**Given information**

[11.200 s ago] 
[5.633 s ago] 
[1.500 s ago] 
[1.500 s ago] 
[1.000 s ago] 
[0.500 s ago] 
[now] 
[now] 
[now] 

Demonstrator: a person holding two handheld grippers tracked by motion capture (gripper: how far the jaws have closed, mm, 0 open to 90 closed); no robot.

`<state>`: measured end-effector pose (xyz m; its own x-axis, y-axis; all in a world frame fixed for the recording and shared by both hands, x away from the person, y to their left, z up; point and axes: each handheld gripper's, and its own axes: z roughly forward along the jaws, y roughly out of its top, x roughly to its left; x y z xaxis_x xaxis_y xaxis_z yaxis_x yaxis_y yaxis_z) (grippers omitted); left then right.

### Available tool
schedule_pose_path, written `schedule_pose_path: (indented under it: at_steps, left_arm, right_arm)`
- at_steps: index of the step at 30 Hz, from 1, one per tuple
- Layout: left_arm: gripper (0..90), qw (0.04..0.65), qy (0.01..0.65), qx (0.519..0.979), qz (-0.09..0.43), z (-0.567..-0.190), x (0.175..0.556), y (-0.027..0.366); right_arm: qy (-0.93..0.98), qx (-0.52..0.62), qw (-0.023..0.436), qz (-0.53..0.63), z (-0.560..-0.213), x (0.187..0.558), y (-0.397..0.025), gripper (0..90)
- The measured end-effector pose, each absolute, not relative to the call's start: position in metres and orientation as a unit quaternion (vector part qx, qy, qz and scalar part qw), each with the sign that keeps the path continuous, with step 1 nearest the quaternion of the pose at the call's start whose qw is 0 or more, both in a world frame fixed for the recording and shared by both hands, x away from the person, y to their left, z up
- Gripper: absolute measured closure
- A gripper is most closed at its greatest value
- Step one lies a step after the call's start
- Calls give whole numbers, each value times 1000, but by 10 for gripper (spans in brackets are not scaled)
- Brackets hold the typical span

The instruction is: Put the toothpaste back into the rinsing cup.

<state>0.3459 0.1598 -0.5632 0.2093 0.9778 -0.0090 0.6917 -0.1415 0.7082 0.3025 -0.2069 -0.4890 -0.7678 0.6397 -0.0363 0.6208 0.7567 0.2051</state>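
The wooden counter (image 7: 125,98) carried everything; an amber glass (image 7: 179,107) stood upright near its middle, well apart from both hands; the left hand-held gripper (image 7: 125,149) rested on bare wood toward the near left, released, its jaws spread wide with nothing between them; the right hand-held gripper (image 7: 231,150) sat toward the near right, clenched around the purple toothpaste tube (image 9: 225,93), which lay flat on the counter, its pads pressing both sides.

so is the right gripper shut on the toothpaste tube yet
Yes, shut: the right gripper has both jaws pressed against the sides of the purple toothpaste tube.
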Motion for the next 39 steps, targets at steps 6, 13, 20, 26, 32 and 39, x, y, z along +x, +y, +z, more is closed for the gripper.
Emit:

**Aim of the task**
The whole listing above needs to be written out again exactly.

**Expected output**
[11.200 s ago] 
[5.633 s ago] 
[1.500 s ago] 
[1.500 s ago] 
[1.000 s ago] 
[0.500 s ago] 
[now] 
[now] 
[now] 

Demonstrator: a person holding two handheld grippers tracked by motion capture (gripper: how far the jaws have closed, mm, 0 open to 90 closed); no robot.

`<state>`: measured end-effector pose (xyz m; its own x-axis, y-axis; all in a world frame fixed for the recording and shared by both hands, x away from the person, y to their left, z up; point and axes: each handheld gripper's, and its own axes: z roughly forward along the jaws, y roughly out of its top, x roughly to its left; x y z xaxis_x xaxis_y xaxis_z yaxis_x yaxis_y yaxis_z) (grippers omitted); left then right.

### Available tool
schedule_pose_path, written `schedule_pose_path: (indented under it: at_steps, left_arm, right_arm)`
- at_steps: index of the step at 30 Hz, from 1, one per tuple
- Layout: left_arm: gripper (0..90), qw (0.04..0.65), qy (0.01..0.65), qx (0.519..0.979), qz (-0.09..0.43), z (-0.567..-0.190), x (0.175..0.556), y (-0.027..0.366); right_arm: qy (-0.93..0.98), qx (-0.52..0.62), qw (-0.023..0.436), qz (-0.53..0.63), z (-0.560..-0.213), x (0.187..0.558), y (-0.397..0.025), gripper (0..90)
- The measured end-effector pose, each absolute, not relative to the call's start: position in metres and orientation as a unit quaternion (vector part qx, qy, qz and scalar part qw), each with the sign that keeps the path continuous, with step 1 nearest the quaternion of the pose at the call's start whose qw is 0 or more, both in a world frame fixed for the recording and shared by both hands, x away from the person, y to their left, z up
- Gripper: absolute measured closure
- A gripper is most closed at its greatest value
- Step one lies a step after the call's start
- Calls give whole numbers, each value times 1000, but by 10 for gripper (spans in brackets are not scaled)
- Brackets hold the typical span

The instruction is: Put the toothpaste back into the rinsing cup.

<state>0.3459 0.1598 -0.5632 0.2093 0.9778 -0.0090 0.6917 -0.1415 0.7082 0.3025 -0.2069 -0.4890 -0.7678 0.6397 -0.0363 0.6208 0.7567 0.2051</state>
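The wooden counter (image 7: 125,98) carried everything; an amber glass (image 7: 179,107) stood upright near its middle, well apart from both hands; the left hand-held gripper (image 7: 125,149) rested on bare wood toward the near left, released, its jaws spread wide with nothing between them; the right hand-held gripper (image 7: 231,150) sat toward the near right, clenched around the purple toothpaste tube (image 9: 225,93), which lay flat on the counter, its pads pressing both sides.

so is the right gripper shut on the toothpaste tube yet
Yes, shut: the right gripper has both jaws pressed against the sides of the purple toothpaste tube.
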Motion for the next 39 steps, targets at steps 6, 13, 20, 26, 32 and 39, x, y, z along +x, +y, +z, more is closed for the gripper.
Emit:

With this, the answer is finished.